No Answer to an Unanswerable Question: Does Cumulative Anesthetic Agent Exposure Influence Neurobehavioral Outcome in Children with CHD?

James DiNardo, Viviane Nasr, Lindsey Loveland Baptist, Susan Nicolson

Today’s PAAD was previously posted on August 7 when our cardiac team reviewed the article as an epub ahead of print. In this reposting, I am also including the full citation for the article and its accompanying editorial which was unavailable at the time of our previous PAAD posting.

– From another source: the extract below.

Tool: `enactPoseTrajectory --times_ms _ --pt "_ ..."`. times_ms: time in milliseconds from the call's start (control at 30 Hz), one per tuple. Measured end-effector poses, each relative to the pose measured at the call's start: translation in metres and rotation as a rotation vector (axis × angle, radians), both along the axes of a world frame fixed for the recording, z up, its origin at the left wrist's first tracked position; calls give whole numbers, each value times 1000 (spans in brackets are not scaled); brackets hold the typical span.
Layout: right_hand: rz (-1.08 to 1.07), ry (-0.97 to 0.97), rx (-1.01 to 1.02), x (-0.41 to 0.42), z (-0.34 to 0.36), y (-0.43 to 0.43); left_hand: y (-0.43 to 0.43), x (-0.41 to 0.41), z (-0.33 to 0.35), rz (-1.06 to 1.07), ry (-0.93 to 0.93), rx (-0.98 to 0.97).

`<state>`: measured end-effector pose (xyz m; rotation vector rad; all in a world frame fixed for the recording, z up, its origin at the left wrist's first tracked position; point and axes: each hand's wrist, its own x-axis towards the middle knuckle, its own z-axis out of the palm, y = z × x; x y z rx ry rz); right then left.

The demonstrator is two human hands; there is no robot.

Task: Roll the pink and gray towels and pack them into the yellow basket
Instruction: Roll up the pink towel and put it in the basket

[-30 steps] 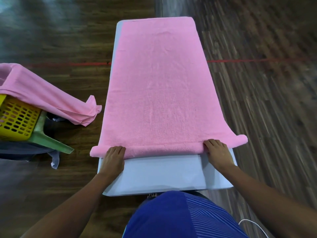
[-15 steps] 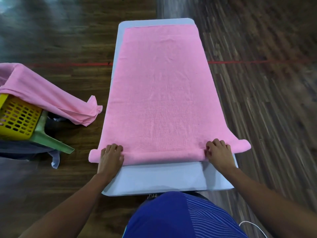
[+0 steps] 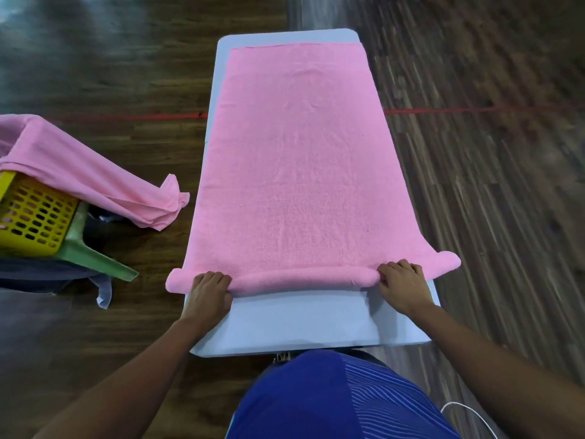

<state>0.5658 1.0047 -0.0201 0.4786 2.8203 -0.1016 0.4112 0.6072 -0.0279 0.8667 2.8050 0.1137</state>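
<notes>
Table (image 3: 300,324): pink towel (image 3: 300,169), near-edge roll

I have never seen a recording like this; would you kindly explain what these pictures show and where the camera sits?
No machine here: a person works with two bare hands, filmed by one camera worn on the head, looking down. A pink towel lies spread on a pale narrow table. The left hand and right hand grip its rolled near edge, fingers curled on the roll. At the left, a yellow basket has a second pink towel draped over it.
</notes>
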Motion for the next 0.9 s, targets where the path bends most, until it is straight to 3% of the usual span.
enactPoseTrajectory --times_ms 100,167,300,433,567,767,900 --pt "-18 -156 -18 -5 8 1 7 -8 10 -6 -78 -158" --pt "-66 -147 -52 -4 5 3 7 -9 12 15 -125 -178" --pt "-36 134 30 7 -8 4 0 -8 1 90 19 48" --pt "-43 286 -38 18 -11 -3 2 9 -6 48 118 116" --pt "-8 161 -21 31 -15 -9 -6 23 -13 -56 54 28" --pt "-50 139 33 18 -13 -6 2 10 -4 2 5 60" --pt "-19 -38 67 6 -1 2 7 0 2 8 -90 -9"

Because developmental anesthetic neurotoxicity has bedeviled and divided our community for nearly 2 decades, today’s article and editorial provides reassurance that prolonged administration of most anesthetics is safe in terms of neurodevelopmental outcomes. I would urge you to read both. Myron Yaster MD

Editiorial

Ing C, Vutskits L. Developmental Anesthesia Neurotoxicity: Lessons from the Heart. Anesthesiology. 2023 Oct 1;139(4):371-373. PMID: 37698431

Original article

Simpao AF, Randazzo IR, Chittams JL, Burnham N, Gerdes M, Bernbaum JC, Walker T, Imsdahl S, DeWitt AG, Zackai EH, Gaynor JW, Loepke AW. Anesthesia and Sedation Exposure and Neurodevelopmental Outcomes in Infants Undergoing Congenital Cardiac Surgery: A Retrospective Cohort Study. .Anesthesiology. 2023 Oct 1;139(4):393-404. doi: 10.1097/ALN.0000000000004684. PMID: 37440275

The potential long-term deleterious effects on brain development of repetitive anesthetic and sedative agent exposures in young children has been a source of concern and the target of both basic scientific and clinical research for over 20 years. Children with CHD have been deemed to particularly vulnerable in this regard both because there are myriad other factors unique to them that affect neurobehavioral development and because they are likely to have multiple, lengthy exposures to anesthetic and sedation medications.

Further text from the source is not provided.